(About this exercise) Please restate every record below word for word and skip the pictures.

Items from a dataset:
= Beginning of Section =
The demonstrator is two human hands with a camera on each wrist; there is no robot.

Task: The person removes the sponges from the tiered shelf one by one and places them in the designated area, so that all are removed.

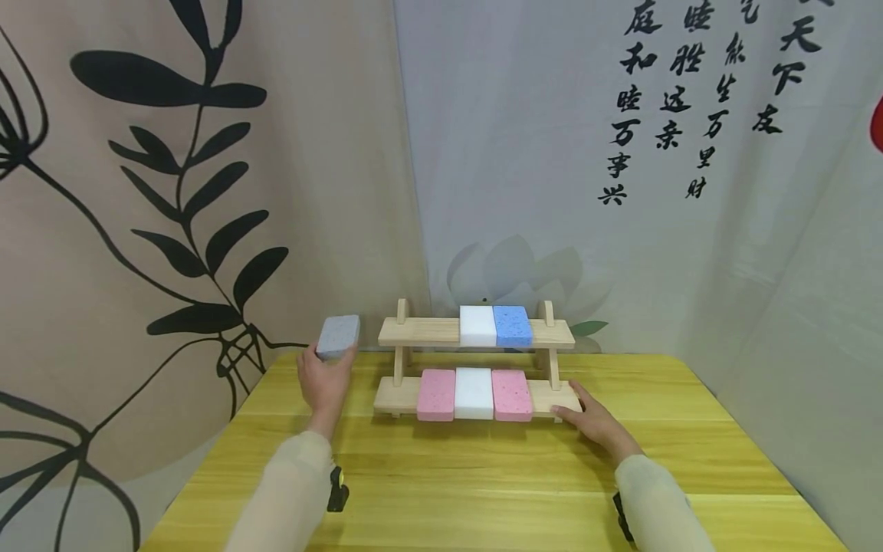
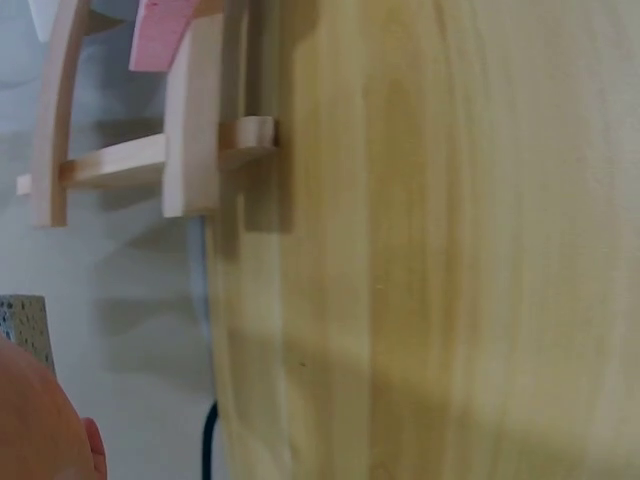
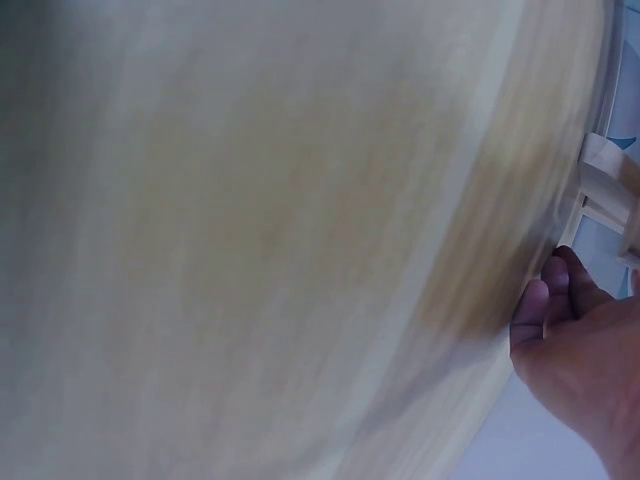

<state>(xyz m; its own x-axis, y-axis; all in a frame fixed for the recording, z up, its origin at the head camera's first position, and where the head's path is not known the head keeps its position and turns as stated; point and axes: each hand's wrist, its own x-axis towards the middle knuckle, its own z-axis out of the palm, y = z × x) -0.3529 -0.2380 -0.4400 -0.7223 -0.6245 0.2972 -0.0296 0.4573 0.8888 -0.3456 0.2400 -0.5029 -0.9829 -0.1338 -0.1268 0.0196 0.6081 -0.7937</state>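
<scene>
My left hand [image 1: 326,382] holds a grey speckled sponge block [image 1: 339,336] up, left of a small two-tier wooden rack [image 1: 419,331]. In the left wrist view only part of that hand [image 2: 40,420] shows, with a corner of the block beyond it. On the upper shelf sit a white block [image 1: 477,326] and a blue block [image 1: 513,326], side by side. The lower shelf carries a pink block [image 1: 436,395], a white block [image 1: 474,393] and another pink block [image 1: 512,395]. My right hand [image 1: 599,421] grips the right end of the lower shelf, thumb at its front edge.
The rack stands near the back edge of a yellow wood-grain table [image 1: 476,491]. Behind it hangs a pale cloth [image 1: 524,153] with dark writing and plant drawings. Bare shelf lies left of the white block on the upper tier.
</scene>
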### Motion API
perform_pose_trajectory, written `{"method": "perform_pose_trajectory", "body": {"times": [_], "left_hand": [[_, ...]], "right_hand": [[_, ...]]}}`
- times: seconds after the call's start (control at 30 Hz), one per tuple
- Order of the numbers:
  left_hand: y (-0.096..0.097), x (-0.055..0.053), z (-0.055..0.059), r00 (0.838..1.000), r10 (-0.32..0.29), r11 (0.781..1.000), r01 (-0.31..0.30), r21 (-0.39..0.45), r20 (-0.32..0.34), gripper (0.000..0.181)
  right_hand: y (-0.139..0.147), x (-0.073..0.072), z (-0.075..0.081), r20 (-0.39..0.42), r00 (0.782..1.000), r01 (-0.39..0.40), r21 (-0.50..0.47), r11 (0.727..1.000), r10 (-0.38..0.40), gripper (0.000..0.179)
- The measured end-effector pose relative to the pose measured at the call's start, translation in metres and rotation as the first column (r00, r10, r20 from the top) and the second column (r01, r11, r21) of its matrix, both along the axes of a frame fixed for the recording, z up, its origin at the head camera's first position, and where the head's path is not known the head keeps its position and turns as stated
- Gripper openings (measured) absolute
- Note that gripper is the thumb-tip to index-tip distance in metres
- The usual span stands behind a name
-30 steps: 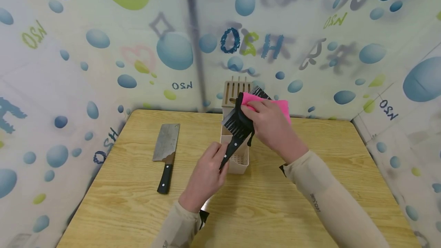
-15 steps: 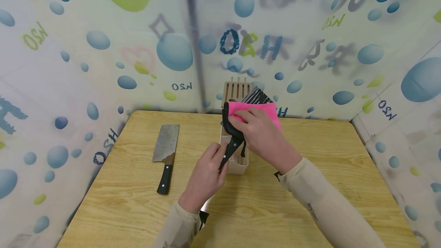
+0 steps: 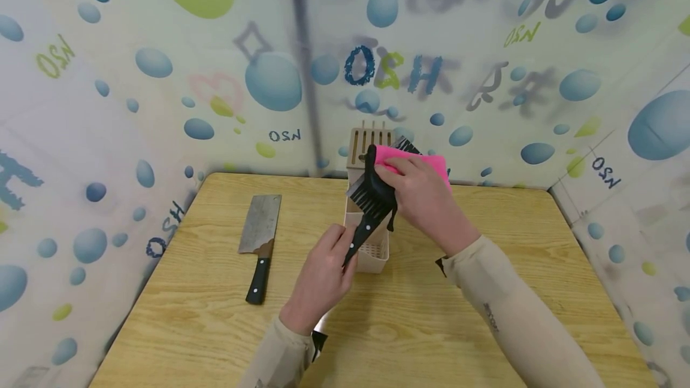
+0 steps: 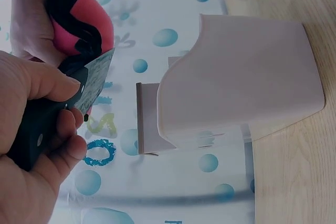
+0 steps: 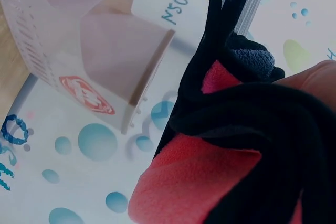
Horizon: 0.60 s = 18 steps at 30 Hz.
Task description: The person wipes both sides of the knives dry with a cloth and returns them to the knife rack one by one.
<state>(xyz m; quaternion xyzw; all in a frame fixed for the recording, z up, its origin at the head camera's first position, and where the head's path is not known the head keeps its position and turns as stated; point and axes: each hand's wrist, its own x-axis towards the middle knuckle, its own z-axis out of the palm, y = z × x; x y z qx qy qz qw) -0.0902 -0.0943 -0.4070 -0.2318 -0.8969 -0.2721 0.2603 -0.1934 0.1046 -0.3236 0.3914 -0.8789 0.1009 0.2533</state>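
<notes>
My left hand [image 3: 322, 271] grips the black riveted handle of a kitchen knife [image 3: 360, 237]. Its broad blade, streaked dark and silver, tilts up to the right, and part of it shows in the left wrist view as a grey face [image 4: 98, 77]. A pink cloth with black edging [image 3: 433, 163] is folded over the blade's middle, and my right hand [image 3: 428, 205] holds it there. Close up in the right wrist view, the cloth [image 5: 184, 177] hides most of the blade. A cleaver [image 3: 260, 226] lies on the table to the left, handle toward me.
Behind the held knife stands a pale knife holder with a slotted beige top [image 3: 372, 139] and a perforated front bin [image 3: 373, 263]. The wooden table [image 3: 178, 292] meets patterned walls [image 3: 269, 35] at the back and sides.
My right hand slid the cloth down the blade toward the handle, then back up and right, baring the streaked part near the handle again. The left hand stayed in place.
</notes>
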Motion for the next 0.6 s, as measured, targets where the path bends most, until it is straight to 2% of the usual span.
{"method": "perform_pose_trajectory", "body": {"times": [0.2,0.4,0.6], "left_hand": [[0.000,0.000,-0.001,1.000,-0.004,1.000,0.004,-0.006,-0.002,0.037],[0.001,0.000,-0.002,1.000,-0.010,1.000,0.010,-0.008,-0.019,0.037],[0.001,0.000,-0.002,1.000,-0.011,1.000,0.011,-0.012,-0.021,0.037]], "right_hand": [[0.009,-0.010,0.002,0.065,0.996,0.058,-0.004,0.998,-0.057,0.041],[0.018,-0.021,0.002,0.091,0.994,0.072,-0.055,0.996,-0.066,0.042],[0.025,-0.027,0.002,0.159,0.980,0.131,-0.085,0.988,-0.116,0.041]]}}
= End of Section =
(Your response)
The demonstrator is two human hands with a camera on each wrist; there is no robot.

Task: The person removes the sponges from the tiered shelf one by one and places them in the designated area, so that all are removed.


<state>(xyz m; its own x-axis, y-axis; all in a frame fixed for the recording, z up, its origin at the head camera's first position, and where the head's path is not known the head keeps its position and turns as stated; point and axes: each hand's wrist, its own x-axis towards the middle knuckle, its own z-axis out of the palm, y = z × x) -0.3529 -0.2380 -0.4400 -0.7223 -0.6245 0.2972 -0.0296 0.4573 0.8888 -0.3456 0.2400 -0.5029 -0.9829 -0.1338 -0.1268 0.0196 0.6081 -0.7937</state>
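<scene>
My left hand [image 1: 326,382] holds a grey speckled sponge block [image 1: 339,336] up, left of a small two-tier wooden rack [image 1: 419,331]. In the left wrist view only part of that hand [image 2: 40,420] shows, with a corner of the block beyond it. On the upper shelf sit a white block [image 1: 477,326] and a blue block [image 1: 513,326], side by side. The lower shelf carries a pink block [image 1: 436,395], a white block [image 1: 474,393] and another pink block [image 1: 512,395]. My right hand [image 1: 599,421] grips the right end of the lower shelf, thumb at its front edge.
The rack stands near the back edge of a yellow wood-grain table [image 1: 476,491]. Behind it hangs a pale cloth [image 1: 524,153] with dark writing and plant drawings. Bare shelf lies left of the white block on the upper tier.
</scene>
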### Motion API
perform_pose_trajectory, written `{"method": "perform_pose_trajectory", "body": {"times": [_], "left_hand": [[_, ...]], "right_hand": [[_, ...]]}}`
- times: seconds after the call's start (control at 30 Hz), one per tuple
- Order of the numbers:
  left_hand: y (-0.096..0.097), x (-0.055..0.053), z (-0.055..0.059), r00 (0.838..1.000), r10 (-0.32..0.29), r11 (0.781..1.000), r01 (-0.31..0.30), r21 (-0.39..0.45), r20 (-0.32..0.34), gripper (0.000..0.181)
  right_hand: y (-0.139..0.147), x (-0.073..0.072), z (-0.075..0.081), r20 (-0.39..0.42), r00 (0.782..1.000), r01 (-0.39..0.40), r21 (-0.50..0.47), r11 (0.727..1.000), r10 (-0.38..0.40), gripper (0.000..0.179)
- The measured end-effector pose relative to the pose measured at the call's start, translation in metres and rotation as the first column (r00, r10, r20 from the top) and the second column (r01, r11, r21) of its matrix, both along the axes of a frame fixed for the recording, z up, its origin at the head camera's first position, and where the head's path is not known the head keeps its position and turns as stated
- Gripper openings (measured) absolute
- Note that gripper is the thumb-tip to index-tip distance in metres
- The usual span stands behind a name
-30 steps: 
-15 steps: 
+0 steps: 
+0 steps: 
+0 steps: 
Horizon: 0.60 s = 18 steps at 30 Hz.
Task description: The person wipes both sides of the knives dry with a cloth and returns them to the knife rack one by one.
<state>(xyz m; quaternion xyzw; all in a frame fixed for the recording, z up, its origin at the head camera's first position, and where the head's path is not known the head keeps its position and turns as stated; point and axes: each hand's wrist, its own x-axis towards the middle knuckle, its own z-axis out of the palm, y = z × x; x y z qx qy qz qw) -0.0902 -0.0943 -0.4070 -0.2318 -0.8969 -0.2721 0.2603 -0.1934 0.1046 -0.3236 0.3914 -0.8789 0.1009 0.2533</state>
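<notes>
My left hand [image 3: 322, 271] grips the black riveted handle of a kitchen knife [image 3: 360, 237]. Its broad blade, streaked dark and silver, tilts up to the right, and part of it shows in the left wrist view as a grey face [image 4: 98, 77]. A pink cloth with black edging [image 3: 433, 163] is folded over the blade's middle, and my right hand [image 3: 428, 205] holds it there. Close up in the right wrist view, the cloth [image 5: 184, 177] hides most of the blade. A cleaver [image 3: 260, 226] lies on the table to the left, handle toward me.
Behind the held knife stands a pale knife holder with a slotted beige top [image 3: 372, 139] and a perforated front bin [image 3: 373, 263]. The wooden table [image 3: 178, 292] meets patterned walls [image 3: 269, 35] at the back and sides.
My right hand slid the cloth down the blade toward the handle, then back up and right, baring the streaked part near the handle again. The left hand stayed in place.
</notes>
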Motion for the next 0.6 s, as measured, targets where the path bends most, until it is straight to 2% of the usual span.
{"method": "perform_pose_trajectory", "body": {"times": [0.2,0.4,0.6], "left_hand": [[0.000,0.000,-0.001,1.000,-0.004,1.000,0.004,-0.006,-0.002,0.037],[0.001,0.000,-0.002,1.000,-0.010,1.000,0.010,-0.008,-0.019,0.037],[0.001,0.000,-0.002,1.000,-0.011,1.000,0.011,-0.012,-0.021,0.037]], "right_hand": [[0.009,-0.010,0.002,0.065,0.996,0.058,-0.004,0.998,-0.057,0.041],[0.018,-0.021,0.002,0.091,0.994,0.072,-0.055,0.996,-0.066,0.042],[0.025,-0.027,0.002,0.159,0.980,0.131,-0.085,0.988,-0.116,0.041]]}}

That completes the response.